**Exercise description:** Each line below from the one containing "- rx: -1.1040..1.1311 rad" through the one containing "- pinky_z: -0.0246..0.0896" should be output exactly as it stands, and no other line should appear.

◆ ◆ ◆ ◆ ◆

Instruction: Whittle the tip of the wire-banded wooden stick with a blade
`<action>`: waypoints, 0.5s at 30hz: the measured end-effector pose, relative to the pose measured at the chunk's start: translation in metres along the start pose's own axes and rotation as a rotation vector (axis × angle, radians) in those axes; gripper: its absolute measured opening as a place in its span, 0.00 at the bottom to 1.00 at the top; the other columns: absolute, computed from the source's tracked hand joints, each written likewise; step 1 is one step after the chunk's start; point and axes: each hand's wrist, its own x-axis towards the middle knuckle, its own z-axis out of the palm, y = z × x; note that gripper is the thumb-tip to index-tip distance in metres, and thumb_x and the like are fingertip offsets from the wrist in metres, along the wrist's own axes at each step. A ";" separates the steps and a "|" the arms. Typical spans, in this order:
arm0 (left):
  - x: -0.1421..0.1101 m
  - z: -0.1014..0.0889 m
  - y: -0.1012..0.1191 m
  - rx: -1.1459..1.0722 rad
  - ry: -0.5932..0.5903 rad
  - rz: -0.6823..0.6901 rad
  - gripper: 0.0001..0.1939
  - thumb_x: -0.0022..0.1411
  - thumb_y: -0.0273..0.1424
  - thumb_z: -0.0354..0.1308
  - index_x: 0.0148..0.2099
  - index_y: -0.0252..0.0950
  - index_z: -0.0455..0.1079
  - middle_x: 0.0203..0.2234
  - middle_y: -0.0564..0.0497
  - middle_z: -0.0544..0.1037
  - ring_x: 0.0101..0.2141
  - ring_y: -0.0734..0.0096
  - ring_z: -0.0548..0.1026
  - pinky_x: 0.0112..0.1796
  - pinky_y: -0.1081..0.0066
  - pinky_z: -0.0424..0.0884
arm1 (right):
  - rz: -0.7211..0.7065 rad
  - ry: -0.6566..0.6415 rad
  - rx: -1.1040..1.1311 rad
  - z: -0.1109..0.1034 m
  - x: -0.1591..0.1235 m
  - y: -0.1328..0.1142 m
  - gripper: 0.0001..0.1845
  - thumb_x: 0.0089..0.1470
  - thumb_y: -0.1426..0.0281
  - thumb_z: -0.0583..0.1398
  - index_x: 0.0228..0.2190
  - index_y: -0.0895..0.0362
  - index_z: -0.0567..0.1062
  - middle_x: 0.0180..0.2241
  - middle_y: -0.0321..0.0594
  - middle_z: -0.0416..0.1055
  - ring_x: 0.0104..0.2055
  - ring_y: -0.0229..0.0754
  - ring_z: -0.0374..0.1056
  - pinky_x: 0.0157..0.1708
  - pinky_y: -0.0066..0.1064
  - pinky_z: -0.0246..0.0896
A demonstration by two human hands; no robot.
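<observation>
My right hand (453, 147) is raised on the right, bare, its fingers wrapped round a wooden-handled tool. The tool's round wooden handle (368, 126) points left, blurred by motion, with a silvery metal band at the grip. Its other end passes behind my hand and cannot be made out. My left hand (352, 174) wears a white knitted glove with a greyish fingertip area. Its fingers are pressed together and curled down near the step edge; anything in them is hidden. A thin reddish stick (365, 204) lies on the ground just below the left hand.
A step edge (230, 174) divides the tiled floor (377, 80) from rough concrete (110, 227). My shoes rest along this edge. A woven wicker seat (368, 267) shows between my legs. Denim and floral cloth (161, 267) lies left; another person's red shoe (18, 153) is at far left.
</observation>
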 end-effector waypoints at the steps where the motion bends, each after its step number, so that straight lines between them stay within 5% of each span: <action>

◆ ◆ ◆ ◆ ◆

**Task output:**
  - rx: -1.1040..1.1311 rad
  - z: -0.1109..0.1034 m
  - x: -0.1591..0.1235 m
  - y: -0.1328..0.1142 m
  - gripper: 0.0001..0.1845
  - thumb_x: 0.0089..0.1470
  - thumb_y: -0.1426..0.0281
  - thumb_z: -0.0583..0.1398
  - index_x: 0.0228..0.2190
  - index_y: -0.0895..0.0362
  - index_z: -0.0567..0.1062
  - middle_x: 0.0180..0.2241
  - middle_y: -0.0321..0.0594
  - middle_z: -0.0416..0.1055
  - ring_x: 0.0104..0.2055
  - ring_y: -0.0229..0.0754
  - ring_z: -0.0374..0.1056
  - pinky_x: 0.0157..0.1708
  - pinky_y: -0.0066..0.1064
  - pinky_z: -0.0246..0.0896

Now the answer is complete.